Add 2 tablespoons oil to bacon grease in saute pan and brown pork and ham cubes. Using a slotted spoon, remove meat from pan and transfer to Dutch oven with meat and cabbage.
Add remaining 2 tablespoons oil to saute pan and turn heat down to medium. Saute onion and mushrooms until soft and caramelized. Deglaze the pan by pouring in red wine and stir to loosen all the browned bits on the bottom of the pan.
Season with salt, pepper, soy sauce and sugar, and stir for 1 minute. Stir in tomato sauce and heat just until boiling.
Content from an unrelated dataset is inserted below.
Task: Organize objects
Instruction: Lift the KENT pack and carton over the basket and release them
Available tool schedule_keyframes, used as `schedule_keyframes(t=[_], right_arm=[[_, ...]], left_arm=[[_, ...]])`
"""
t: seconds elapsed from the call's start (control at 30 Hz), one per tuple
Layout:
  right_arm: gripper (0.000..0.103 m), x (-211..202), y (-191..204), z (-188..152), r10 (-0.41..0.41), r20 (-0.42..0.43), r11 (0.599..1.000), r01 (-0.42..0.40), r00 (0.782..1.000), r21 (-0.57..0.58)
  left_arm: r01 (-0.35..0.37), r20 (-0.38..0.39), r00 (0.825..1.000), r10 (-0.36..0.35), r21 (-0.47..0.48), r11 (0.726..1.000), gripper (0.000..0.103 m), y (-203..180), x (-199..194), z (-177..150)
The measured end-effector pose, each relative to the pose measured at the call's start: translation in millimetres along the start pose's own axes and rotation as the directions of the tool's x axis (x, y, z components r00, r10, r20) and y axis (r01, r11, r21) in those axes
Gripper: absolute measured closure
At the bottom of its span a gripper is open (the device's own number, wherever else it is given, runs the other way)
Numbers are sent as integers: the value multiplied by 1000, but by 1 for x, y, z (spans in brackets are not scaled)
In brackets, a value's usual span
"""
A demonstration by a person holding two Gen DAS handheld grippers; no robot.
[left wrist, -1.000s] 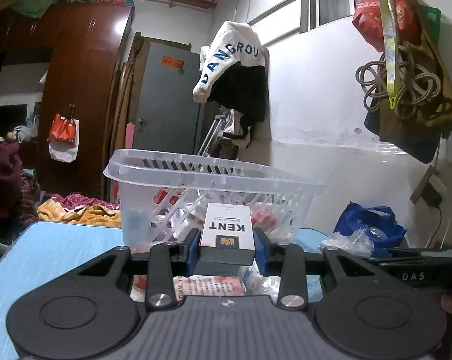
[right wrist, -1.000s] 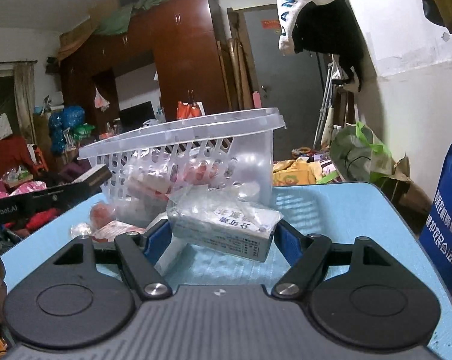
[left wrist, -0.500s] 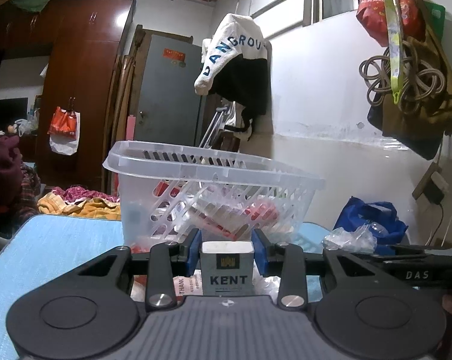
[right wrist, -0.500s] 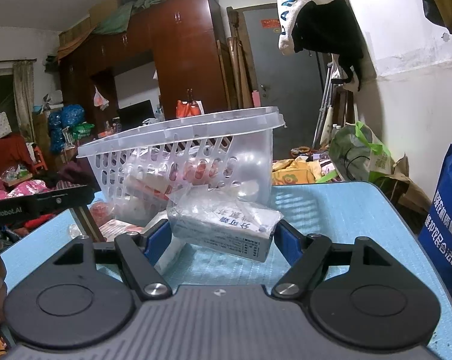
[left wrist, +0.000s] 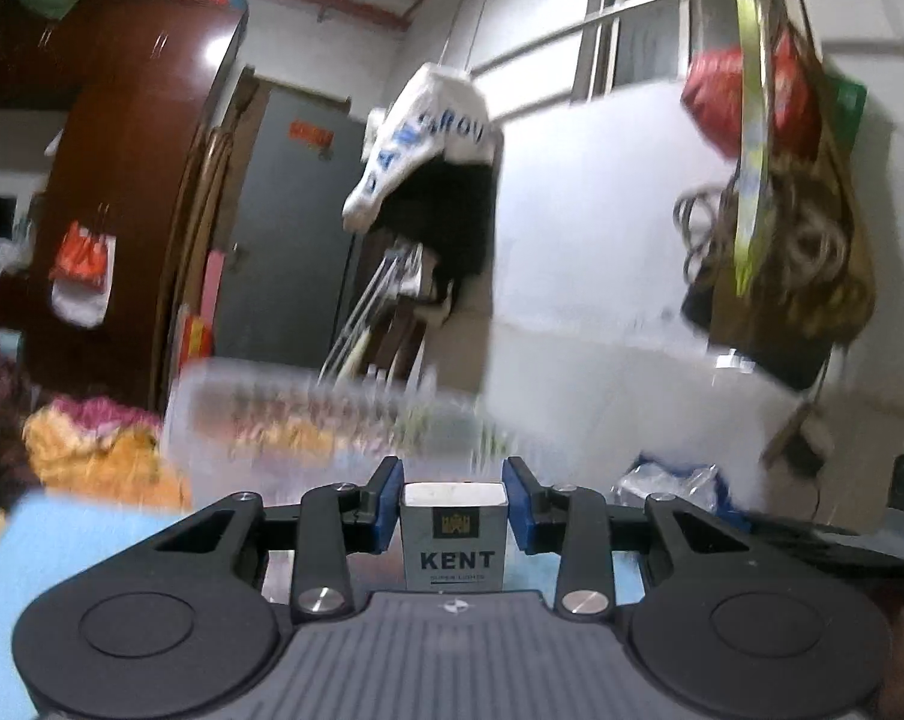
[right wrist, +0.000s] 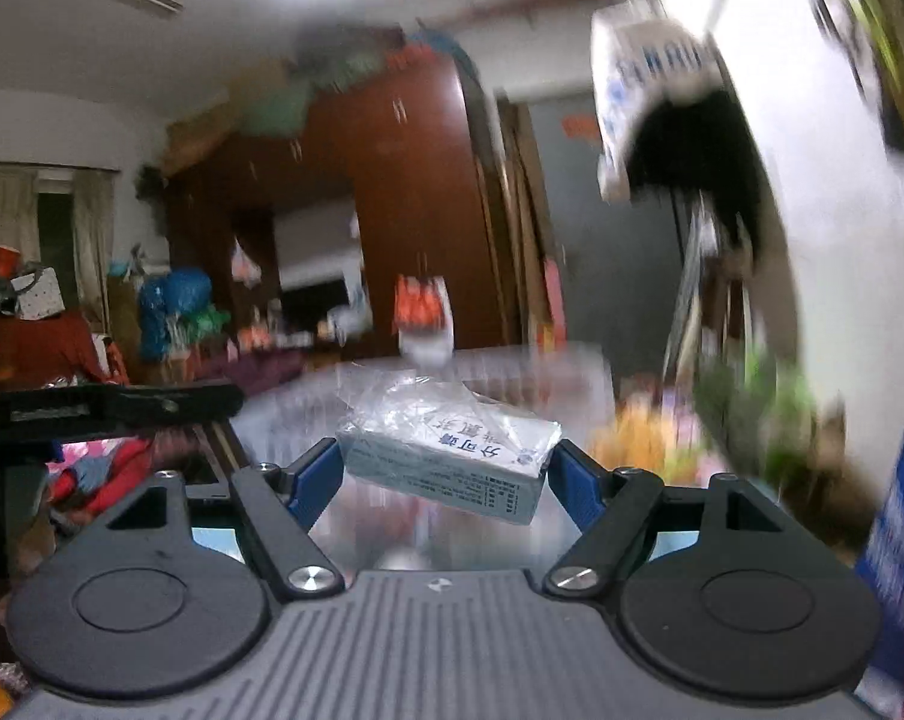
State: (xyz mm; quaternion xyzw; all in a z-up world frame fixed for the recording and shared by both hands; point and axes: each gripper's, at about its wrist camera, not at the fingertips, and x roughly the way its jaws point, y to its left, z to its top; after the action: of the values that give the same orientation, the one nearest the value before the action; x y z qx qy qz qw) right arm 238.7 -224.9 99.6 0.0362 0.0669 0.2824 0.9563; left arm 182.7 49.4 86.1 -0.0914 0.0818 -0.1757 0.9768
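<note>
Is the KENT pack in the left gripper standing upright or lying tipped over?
Upright. The KENT pack stands between the blue pads of the left gripper, its pale top end up and its lettering reading level.

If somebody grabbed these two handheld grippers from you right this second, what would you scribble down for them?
Left gripper: shut on the grey KENT cigarette pack, upright, lifted off the light blue table.
Right gripper: shut on the white plastic-wrapped medicine box, held tilted, also in the air.
Clear slotted plastic basket: just ahead on the table, blurred, already holding some items.
Done: both items picked up.
Left: carry each over the basket rim and release inside. Whether more loose items wait on the table cannot be told from this blur.
</note>
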Motion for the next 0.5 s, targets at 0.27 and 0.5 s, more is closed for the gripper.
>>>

Pour contents of saute pan into Dutch oven with meat and cabbage.
Meanwhile, boil sauerkraut in 2 cups water for 15 minutes in the same pot used for preparing cabbage and plums. Transfer contents to simmering Dutch oven. Stir and cover with a lid. Simmer for 3 hours on stovetop, stirring occasionally, until meat is tender. Ladle into individual bowls and serve with slices of rye bread.
Per serving: 457 calories (51 percent from fat), 26 grams total fat (8 grams saturated), 85 milligrams cholesterol, 30 grams carbohydrates, 26 grams protein, 2,469 milligrams sodium, 6 grams dietary fiber.